- [Source data]
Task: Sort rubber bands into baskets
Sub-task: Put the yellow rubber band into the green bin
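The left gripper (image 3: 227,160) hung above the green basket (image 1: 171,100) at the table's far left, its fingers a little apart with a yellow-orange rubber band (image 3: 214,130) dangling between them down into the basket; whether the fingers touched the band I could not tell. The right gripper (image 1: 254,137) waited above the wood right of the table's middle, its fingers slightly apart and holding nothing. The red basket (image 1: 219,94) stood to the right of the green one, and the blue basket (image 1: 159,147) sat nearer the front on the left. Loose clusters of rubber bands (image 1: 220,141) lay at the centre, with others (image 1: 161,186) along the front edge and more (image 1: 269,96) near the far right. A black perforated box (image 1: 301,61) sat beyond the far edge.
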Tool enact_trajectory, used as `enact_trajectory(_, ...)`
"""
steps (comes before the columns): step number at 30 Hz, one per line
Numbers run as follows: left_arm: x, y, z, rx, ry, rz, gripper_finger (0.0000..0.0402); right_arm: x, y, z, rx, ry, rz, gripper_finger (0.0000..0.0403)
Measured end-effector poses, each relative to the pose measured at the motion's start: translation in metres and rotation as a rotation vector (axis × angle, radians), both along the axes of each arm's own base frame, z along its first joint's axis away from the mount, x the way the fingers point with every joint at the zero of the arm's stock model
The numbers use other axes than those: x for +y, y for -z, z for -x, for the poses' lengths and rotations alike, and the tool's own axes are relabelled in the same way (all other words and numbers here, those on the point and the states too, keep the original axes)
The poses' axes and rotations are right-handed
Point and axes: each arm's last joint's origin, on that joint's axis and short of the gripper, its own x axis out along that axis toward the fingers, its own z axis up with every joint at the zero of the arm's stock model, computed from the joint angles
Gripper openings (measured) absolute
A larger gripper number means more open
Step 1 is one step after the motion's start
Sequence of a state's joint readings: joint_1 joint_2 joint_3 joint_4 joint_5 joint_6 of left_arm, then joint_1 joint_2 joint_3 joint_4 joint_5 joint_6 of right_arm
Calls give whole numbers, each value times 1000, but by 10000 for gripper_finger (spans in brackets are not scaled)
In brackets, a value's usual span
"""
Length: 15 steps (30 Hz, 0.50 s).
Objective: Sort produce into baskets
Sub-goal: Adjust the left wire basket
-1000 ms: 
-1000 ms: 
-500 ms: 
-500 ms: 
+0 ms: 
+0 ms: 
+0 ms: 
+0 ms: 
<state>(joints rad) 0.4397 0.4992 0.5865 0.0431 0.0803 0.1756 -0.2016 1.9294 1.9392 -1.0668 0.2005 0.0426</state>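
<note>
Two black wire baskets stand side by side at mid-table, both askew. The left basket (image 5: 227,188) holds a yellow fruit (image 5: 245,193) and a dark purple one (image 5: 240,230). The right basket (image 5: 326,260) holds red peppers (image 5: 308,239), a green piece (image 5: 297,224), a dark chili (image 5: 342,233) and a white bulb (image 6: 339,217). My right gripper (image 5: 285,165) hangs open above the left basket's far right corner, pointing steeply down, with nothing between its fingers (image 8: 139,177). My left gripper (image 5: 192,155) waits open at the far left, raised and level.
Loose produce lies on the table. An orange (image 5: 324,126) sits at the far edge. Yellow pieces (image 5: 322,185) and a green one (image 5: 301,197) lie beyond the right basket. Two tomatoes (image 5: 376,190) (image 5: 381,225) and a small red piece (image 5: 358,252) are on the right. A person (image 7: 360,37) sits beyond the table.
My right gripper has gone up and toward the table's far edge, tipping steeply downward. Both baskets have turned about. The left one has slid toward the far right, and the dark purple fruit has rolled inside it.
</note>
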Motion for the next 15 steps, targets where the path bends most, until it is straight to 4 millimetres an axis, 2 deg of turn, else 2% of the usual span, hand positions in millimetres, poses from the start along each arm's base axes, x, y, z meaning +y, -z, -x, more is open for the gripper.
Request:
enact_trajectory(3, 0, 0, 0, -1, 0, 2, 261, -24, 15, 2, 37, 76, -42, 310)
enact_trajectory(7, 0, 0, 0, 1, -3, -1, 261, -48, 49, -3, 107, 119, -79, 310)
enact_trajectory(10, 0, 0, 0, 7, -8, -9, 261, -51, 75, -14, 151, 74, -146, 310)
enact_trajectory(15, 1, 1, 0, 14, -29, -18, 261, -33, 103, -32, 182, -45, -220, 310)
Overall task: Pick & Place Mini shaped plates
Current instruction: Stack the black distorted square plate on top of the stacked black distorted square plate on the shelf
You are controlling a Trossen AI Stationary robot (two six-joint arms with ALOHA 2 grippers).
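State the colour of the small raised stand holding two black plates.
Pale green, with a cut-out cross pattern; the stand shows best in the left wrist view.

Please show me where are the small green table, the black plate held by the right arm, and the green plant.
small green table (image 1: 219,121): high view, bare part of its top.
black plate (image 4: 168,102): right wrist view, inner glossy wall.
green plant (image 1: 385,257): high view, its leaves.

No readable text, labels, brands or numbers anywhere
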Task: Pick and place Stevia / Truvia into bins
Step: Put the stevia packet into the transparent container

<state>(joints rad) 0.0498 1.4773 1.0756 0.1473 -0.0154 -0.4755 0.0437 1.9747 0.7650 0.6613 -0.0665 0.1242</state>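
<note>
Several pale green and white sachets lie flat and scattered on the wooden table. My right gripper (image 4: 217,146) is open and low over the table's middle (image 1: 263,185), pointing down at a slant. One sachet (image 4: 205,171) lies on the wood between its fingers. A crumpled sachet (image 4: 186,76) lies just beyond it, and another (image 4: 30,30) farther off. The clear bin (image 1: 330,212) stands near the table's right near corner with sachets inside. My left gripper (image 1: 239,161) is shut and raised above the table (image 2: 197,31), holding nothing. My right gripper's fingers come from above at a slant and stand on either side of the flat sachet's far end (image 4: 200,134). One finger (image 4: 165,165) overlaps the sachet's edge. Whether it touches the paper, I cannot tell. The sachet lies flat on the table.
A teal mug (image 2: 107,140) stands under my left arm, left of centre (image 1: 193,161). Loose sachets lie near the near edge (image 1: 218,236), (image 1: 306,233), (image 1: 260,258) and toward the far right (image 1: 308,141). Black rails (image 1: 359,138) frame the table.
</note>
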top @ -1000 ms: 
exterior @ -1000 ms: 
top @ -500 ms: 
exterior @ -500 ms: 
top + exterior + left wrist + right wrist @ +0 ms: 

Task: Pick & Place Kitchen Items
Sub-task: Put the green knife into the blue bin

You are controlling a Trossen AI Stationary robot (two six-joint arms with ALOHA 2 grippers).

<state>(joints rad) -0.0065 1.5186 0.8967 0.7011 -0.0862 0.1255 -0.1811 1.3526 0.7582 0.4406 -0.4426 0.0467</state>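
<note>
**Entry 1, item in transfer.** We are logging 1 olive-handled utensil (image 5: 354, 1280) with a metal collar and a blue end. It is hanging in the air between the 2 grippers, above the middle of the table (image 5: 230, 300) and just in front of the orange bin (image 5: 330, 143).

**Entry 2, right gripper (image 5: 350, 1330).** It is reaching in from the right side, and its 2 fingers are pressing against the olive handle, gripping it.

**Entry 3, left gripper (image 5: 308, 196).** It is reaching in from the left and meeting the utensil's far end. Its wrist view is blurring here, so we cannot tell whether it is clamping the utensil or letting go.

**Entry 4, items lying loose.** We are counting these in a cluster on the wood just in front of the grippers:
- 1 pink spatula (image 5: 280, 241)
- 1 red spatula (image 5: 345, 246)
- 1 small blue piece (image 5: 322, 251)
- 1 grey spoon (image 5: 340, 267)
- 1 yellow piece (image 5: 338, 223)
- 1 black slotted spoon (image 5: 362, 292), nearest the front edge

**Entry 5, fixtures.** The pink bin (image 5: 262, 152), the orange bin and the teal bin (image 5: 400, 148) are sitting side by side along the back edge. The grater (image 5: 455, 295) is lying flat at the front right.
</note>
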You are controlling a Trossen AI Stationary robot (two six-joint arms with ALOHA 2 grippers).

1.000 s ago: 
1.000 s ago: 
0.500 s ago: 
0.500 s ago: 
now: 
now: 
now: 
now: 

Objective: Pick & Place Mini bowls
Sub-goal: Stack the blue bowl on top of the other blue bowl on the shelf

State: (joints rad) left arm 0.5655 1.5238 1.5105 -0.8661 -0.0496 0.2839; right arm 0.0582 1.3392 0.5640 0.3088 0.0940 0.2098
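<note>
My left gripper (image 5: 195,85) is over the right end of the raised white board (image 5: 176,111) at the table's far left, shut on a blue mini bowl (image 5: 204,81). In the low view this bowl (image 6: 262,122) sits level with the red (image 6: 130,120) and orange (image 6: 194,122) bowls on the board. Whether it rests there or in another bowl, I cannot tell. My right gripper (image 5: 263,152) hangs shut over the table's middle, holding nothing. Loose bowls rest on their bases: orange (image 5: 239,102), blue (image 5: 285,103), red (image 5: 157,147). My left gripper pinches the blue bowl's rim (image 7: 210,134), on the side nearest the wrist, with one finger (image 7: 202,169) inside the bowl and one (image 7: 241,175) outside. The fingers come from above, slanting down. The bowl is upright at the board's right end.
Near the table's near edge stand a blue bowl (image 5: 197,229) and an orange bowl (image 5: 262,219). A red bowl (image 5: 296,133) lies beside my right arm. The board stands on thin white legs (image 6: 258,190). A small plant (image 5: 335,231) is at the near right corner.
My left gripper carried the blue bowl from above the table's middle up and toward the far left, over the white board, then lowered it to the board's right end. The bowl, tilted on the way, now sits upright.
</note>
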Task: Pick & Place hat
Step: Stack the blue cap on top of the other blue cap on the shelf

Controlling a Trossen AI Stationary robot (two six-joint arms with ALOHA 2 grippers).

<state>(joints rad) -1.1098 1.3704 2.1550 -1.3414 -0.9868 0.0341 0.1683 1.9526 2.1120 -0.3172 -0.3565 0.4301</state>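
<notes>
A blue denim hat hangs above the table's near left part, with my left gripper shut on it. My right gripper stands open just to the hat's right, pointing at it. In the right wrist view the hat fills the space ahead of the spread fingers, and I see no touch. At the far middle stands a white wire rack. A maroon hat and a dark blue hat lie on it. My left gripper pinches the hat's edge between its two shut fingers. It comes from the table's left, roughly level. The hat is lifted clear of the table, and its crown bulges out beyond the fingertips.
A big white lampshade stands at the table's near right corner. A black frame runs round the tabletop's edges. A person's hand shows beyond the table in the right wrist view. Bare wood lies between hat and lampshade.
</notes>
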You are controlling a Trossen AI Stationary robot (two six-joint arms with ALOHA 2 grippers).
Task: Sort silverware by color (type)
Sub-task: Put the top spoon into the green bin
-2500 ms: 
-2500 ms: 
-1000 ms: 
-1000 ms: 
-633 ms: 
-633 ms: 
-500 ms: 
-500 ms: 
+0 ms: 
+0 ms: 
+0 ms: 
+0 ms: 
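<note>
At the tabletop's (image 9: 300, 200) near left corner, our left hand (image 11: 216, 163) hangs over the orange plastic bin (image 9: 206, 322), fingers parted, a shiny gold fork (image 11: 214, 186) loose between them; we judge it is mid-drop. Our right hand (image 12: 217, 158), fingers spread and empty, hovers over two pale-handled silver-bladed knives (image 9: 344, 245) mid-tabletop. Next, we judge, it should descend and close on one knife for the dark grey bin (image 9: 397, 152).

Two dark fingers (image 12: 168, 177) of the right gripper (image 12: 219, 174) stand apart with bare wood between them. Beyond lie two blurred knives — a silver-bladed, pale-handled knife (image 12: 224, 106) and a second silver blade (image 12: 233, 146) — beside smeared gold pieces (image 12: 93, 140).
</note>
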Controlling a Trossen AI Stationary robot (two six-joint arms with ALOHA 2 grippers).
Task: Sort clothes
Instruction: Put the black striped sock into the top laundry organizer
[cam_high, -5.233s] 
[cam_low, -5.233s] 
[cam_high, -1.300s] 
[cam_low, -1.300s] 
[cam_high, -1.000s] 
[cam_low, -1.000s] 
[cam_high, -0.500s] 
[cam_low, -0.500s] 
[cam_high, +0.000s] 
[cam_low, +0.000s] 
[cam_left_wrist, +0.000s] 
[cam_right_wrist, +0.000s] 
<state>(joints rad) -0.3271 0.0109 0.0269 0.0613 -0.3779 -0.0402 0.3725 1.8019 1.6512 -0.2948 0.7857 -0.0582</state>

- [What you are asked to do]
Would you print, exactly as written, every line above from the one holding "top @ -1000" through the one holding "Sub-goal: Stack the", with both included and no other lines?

- [Answer for the task]
top @ -1000 ms: 
exterior @ -1000 ms: 
top @ -500 ms: 
exterior @ -500 ms: 
top + exterior + left wrist + right wrist @ +0 ms: 

Task: Pick & Place Kitchen Items
Sub-task: Put the green knife into the blue bin

You are controlling a Trossen AI Stationary robot (two six-joint arms with ALOHA 2 grippers).

<state>(joints rad) -0.0065 1.5186 0.8967 0.7011 -0.0862 0.1255 -0.1811 1.3526 0.7582 0.4406 -0.4426 0.0467</state>
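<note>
**Entry 1, item in transfer.** We are logging 1 olive-handled utensil (image 5: 354, 1280) with a metal collar and a blue end. It is hanging in the air between the 2 grippers, above the middle of the table (image 5: 230, 300) and just in front of the orange bin (image 5: 330, 143).

**Entry 2, right gripper (image 5: 350, 1330).** It is reaching in from the right side, and its 2 fingers are pressing against the olive handle, gripping it.

**Entry 3, left gripper (image 5: 308, 196).** It is reaching in from the left and meeting the utensil's far end. Its wrist view is blurring here, so we cannot tell whether it is clamping the utensil or letting go.

**Entry 4, items lying loose.** We are counting these in a cluster on the wood just in front of the grippers:
- 1 pink spatula (image 5: 280, 241)
- 1 red spatula (image 5: 345, 246)
- 1 small blue piece (image 5: 322, 251)
- 1 grey spoon (image 5: 340, 267)
- 1 yellow piece (image 5: 338, 223)
- 1 black slotted spoon (image 5: 362, 292), nearest the front edge

**Entry 5, fixtures.** The pink bin (image 5: 262, 152), the orange bin and the teal bin (image 5: 400, 148) are sitting side by side along the back edge. The grater (image 5: 455, 295) is lying flat at the front right.
</note>
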You are controlling a Trossen AI Stationary robot (two six-joint arms with ALOHA 2 grippers).

1.000 s ago: 
1.000 s ago: 
0.500 s ago: 
0.500 s ago: 
now: 
now: 
now: 
now: 

Objective: Pick & Place Mini bowls
Sub-goal: Stack the blue bowl on top of the other blue bowl on the shelf

Work on this exercise is finished, so nothing remains.